Filmmaker Josh Whedon isn’t fussed about labels. His adaptation of the original rom-com, Much Ado about Nothing, opens next week in Toronto, and from the lengthy cheers I heard at the TIFF screening last fall, there’s little issue with connection. Whedon shot the film in his house, using a familiar cadre of actors gathering in his home over the years to perform Billy the Bard’s plays… for kicks. So yes, the man who brought us Buffy the Vampire Slayer and The Avengers told the L. A Times, it is Shakespeare’s hip qualities he loves.

“That’s why I love it. Because it’s still so relevant. Actually, I would say that’s exactly half of it. I love it because it’s so modern, because there’s still so much to learn and say and think through in the text, and every time you see a good production, or do a reading, or really read through it, you find something you didn’t see before. Every now and then, I’ll just memorize a little bit from something just to sort of feel it out, just to sort of live it for a little while. And then I’ll forget it, but it’s amazing how much you learn just from that one little exercise. On the one hand, yeah, it’s so accessible, and on the other hand, there is a remove. There is musicality in the language that is largely lost.”

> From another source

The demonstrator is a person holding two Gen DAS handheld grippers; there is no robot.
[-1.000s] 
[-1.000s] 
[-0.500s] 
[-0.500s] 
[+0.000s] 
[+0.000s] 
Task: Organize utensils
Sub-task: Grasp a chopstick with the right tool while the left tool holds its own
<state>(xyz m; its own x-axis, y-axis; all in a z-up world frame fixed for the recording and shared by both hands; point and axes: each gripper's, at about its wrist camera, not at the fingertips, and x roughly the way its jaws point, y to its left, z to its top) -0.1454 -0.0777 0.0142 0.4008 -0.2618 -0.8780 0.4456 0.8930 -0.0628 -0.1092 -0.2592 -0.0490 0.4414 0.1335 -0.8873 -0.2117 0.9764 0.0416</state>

That’s precisely how the film feels-a hip and loose lark that celebrates the original text but is very much of the moment.

After I saw the film, I wanted to return to my ten-year-old self and the days of backyard theatre, where my pals and I did homemade fairy tales for tolerant neighbours on garden benches. Whedon makes art for everybody, especially my kids and their peers, struggling through June exams, thinking, “just why am I studying this again?”

Here is your answer. It’s also a gold star in the inevitable end-of-summer query “How did you spend your vacation?” Whedon shot the film, in between projects, over 12 days.

Summer’s around the corner. What will you do?

Have a peek.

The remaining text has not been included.